Globalization is a term that refers to the integration of communications, technology, and economic markets. The effect on identity is certainly, out of necessity, compromised. As opposed to the Cold War system, wherein countries were divided and an individual's and nation's sense of identity was defined by the country into which one was divided, globalization is defined by interconnectivity.
On the one hand, globalization allows for the free exchange of ideas, technology, and culture (especially by means of the Internet, globalization's single most representative symbol). On the other hand, this same ease of communication arguably allows projections of culture to disseminate rapidly, thus reinforcing national stereotypes.
In reality, a nation-state that formerly espoused isolationist views is now forced to engage with other nations in order to keep costs of goods affordable as a consumer and also remain competitive as a producer in a global market. Nation-states might not disappear entirely in a globalized market, but the way they do business will change. Globalization generally promotes features of Western culture, and so the effect of globalization will not be the same for all nation-states.
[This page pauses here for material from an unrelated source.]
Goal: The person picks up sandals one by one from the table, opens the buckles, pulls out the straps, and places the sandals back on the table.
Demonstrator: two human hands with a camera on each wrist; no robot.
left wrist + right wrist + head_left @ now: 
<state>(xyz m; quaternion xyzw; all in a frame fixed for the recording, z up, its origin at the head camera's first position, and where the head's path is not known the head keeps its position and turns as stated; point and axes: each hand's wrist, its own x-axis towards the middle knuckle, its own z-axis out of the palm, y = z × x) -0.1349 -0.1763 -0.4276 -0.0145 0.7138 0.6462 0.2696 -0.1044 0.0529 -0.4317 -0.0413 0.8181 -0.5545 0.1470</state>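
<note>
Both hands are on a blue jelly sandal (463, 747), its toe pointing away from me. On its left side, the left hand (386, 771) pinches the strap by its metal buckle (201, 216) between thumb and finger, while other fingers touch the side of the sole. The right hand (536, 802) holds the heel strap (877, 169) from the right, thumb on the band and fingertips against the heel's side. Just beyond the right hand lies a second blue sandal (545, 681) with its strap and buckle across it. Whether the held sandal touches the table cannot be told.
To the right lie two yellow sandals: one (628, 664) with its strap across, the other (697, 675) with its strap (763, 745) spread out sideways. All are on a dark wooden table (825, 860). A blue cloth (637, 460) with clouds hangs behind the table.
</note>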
There are globalization enthusiasts (who tend to overemphasize the effects of globalization) as well as skeptics (who think globalization is an overstated phenomenon). Though nation-states are not in control of their own economies to the extent that they used to be (owing to the existence of organizations such as the WTO, NAFTA, and the IMF), there remains a place for nation-states in a globalized world, primarily as regulators of humanitarian issues (such as keeping in check the ever-widening wage gap), as well as, more abstractly, agents of "culture" that propagate national trends and fashions.